Working on a disaster relief operation requires patience, says Anne, “you kinda put your team hat on and do whatever needs to be done that day. A disaster is ever-changing and thus the community’s needs are also ever-changing.”
Anne worked 12-hour evening shifts over four nights at one of the Hurricane Laura shelters operated by the state of Texas. She assisted clients, who traveled to the shelter from as far as New Orleans and Baton Rouge, with casework to address their needs.
It was a collaborative effort that brought multiple agencies together. Anne helped to connect clients with research and referrals to local organizations that will help them rebuild their lives shattered by back-to-back hurricanes.
Natural disasters are full of uncertainty and amid an unprecedented coronavirus pandemic, shelter volunteers worked hard to bring comfort to their residents. “[This response] was different because [coronavirus] added an element of fear that had never been a part of disaster before,” says Anne.
The American Red Cross is following recommendations by state and national health officials by having temperature checks at shelter entrances, spacing sleeping cots 6 feet apart, and wearing facemasks. “We’re taking every step necessary to help folks not catch the virus,” says Anne. “There’s a lot of unknowns for shelter residents and the American Red Cross tries to make a safe environment. I tell folks, ‘we’re here for you.’”

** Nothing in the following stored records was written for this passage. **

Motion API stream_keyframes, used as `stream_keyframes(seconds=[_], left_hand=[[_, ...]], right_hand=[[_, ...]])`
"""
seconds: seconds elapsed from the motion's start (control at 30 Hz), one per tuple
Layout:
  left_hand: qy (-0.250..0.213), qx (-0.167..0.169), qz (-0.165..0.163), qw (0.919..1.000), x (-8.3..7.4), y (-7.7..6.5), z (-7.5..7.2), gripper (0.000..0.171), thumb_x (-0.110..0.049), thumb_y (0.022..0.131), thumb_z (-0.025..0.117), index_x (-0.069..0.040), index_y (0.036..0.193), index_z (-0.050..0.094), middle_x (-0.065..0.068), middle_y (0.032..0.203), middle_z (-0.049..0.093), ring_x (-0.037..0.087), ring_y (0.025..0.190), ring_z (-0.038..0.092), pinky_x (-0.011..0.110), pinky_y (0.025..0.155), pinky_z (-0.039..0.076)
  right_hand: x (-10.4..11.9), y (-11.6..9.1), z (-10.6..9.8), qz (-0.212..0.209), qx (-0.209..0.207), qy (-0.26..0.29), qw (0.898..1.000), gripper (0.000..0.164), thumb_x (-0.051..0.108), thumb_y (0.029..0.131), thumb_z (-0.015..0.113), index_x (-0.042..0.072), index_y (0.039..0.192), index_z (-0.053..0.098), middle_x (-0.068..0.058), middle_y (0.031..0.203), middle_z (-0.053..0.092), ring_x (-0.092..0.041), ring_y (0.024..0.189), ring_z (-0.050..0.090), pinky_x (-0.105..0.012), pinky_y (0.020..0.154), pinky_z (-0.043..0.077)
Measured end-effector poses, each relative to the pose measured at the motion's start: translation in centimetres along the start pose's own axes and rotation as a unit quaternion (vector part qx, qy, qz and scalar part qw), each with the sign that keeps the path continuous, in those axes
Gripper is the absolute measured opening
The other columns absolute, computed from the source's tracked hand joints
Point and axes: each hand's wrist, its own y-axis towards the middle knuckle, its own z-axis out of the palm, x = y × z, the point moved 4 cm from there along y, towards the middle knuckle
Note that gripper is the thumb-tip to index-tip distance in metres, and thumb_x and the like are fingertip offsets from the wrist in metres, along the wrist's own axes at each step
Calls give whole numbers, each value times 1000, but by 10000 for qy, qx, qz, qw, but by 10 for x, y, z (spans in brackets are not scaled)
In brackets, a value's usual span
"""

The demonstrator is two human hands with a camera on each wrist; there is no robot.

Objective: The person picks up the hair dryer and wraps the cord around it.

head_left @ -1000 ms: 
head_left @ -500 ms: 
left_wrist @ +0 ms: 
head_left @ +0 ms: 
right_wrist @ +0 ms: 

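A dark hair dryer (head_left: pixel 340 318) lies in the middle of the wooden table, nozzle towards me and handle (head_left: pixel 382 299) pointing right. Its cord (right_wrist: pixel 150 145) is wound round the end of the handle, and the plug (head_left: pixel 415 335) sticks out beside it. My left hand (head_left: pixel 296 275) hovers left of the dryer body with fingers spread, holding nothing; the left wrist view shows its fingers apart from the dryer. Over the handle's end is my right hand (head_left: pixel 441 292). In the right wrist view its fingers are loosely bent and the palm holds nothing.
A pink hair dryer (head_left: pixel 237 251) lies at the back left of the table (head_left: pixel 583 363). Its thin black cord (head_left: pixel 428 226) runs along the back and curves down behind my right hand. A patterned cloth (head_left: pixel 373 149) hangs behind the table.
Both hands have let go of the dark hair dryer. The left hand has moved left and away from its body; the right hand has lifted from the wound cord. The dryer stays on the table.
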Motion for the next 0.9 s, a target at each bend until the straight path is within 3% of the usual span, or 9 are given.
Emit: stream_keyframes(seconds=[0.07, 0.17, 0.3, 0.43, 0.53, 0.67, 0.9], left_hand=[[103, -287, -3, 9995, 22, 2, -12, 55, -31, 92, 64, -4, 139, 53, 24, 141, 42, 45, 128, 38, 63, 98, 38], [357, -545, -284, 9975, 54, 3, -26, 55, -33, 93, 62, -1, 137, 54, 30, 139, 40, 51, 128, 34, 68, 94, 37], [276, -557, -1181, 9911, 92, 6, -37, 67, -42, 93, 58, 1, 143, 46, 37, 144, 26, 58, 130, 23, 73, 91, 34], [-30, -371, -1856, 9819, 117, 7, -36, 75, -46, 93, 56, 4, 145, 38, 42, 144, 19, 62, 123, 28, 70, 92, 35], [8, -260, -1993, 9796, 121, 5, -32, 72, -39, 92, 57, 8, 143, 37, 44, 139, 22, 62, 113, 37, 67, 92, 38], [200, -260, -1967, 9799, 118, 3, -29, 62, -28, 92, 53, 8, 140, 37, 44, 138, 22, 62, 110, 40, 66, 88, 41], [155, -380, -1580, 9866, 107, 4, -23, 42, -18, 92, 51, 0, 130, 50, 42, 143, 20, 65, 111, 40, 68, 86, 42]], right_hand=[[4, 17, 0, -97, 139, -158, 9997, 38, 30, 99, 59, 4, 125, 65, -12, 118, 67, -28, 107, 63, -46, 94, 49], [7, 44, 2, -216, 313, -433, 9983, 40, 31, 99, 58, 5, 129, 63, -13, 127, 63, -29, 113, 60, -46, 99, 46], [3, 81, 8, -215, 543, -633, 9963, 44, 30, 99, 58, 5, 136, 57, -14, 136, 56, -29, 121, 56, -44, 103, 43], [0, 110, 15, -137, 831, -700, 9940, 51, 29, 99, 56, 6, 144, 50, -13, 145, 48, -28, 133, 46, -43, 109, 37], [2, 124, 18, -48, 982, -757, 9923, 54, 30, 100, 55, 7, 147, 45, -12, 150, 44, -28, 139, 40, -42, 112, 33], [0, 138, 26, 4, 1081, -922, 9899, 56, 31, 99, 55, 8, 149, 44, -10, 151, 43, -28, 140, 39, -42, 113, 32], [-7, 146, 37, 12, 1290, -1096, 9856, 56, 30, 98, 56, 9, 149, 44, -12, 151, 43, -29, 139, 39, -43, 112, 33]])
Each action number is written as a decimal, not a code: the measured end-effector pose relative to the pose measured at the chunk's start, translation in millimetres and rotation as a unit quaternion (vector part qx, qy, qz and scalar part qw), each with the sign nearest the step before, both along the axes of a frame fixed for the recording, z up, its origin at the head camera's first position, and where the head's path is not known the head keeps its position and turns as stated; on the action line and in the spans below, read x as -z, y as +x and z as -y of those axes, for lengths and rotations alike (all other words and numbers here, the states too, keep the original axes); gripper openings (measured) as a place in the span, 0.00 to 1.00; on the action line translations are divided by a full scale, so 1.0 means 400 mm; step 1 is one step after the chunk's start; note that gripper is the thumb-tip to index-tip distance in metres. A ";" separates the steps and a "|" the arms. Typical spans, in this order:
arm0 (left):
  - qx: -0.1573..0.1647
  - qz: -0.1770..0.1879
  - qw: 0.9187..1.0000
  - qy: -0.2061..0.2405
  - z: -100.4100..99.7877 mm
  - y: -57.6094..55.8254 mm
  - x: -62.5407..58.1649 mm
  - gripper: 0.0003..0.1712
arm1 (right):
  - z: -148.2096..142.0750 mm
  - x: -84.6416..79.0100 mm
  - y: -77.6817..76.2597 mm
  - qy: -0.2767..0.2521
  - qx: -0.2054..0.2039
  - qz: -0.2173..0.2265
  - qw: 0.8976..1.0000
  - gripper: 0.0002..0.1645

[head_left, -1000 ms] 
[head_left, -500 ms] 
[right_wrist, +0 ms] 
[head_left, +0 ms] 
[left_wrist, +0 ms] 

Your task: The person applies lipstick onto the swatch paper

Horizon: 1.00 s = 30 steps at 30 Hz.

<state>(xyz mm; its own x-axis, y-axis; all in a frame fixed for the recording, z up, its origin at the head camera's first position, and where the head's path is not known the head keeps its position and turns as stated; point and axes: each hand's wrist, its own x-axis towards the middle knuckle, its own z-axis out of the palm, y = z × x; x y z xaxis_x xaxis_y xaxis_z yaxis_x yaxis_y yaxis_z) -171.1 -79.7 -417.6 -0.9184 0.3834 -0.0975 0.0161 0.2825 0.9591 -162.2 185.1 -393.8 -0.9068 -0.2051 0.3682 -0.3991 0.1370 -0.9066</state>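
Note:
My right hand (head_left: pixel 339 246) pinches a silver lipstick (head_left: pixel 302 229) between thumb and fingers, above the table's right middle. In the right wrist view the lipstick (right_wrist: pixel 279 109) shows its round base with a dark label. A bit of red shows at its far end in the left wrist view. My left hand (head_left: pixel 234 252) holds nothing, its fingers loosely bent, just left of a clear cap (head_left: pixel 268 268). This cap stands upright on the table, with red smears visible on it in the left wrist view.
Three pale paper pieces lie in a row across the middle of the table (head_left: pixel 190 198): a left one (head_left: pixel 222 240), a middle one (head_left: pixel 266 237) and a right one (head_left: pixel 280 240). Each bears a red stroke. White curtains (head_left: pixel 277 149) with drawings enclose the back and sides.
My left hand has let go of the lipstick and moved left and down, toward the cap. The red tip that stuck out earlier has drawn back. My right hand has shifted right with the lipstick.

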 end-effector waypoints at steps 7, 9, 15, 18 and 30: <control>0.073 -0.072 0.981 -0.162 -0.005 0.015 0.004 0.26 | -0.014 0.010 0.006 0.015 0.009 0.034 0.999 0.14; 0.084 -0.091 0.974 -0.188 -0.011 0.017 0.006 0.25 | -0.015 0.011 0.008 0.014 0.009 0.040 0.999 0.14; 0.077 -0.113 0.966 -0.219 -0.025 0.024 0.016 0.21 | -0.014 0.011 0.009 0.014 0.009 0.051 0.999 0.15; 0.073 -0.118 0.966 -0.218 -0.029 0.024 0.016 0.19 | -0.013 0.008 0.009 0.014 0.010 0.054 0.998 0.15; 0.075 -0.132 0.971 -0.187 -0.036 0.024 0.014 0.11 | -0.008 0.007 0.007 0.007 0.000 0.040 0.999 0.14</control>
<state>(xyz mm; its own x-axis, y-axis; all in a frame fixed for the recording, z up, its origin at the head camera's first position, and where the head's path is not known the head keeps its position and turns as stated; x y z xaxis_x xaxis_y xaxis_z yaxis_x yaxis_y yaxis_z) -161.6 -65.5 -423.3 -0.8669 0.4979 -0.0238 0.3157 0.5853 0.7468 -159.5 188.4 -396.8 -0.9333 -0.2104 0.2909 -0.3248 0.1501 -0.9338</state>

Anne’s favorite volunteer moment came when she mobilized to aid the Hurricane Harvey disaster relief operation. “I remember I helped a woman who had a newborn, she just asked me to hold her baby while she showered, and I said, ‘Absolutely, you bet!’ It was so moving to cradle this tiny baby.”
Always ready to respond to the next call to action, Anne advises anyone interested in becoming a disaster volunteer to “just do it! It’s the most fulfilling and rewarding opportunity that I’ve ever done.”
“Knowing that I’ve helped someone either physically, financially, or emotionally to get through their disaster has made me a better person by far,” says Anne “Pre-COVID, I used to say I give hugs and hope.”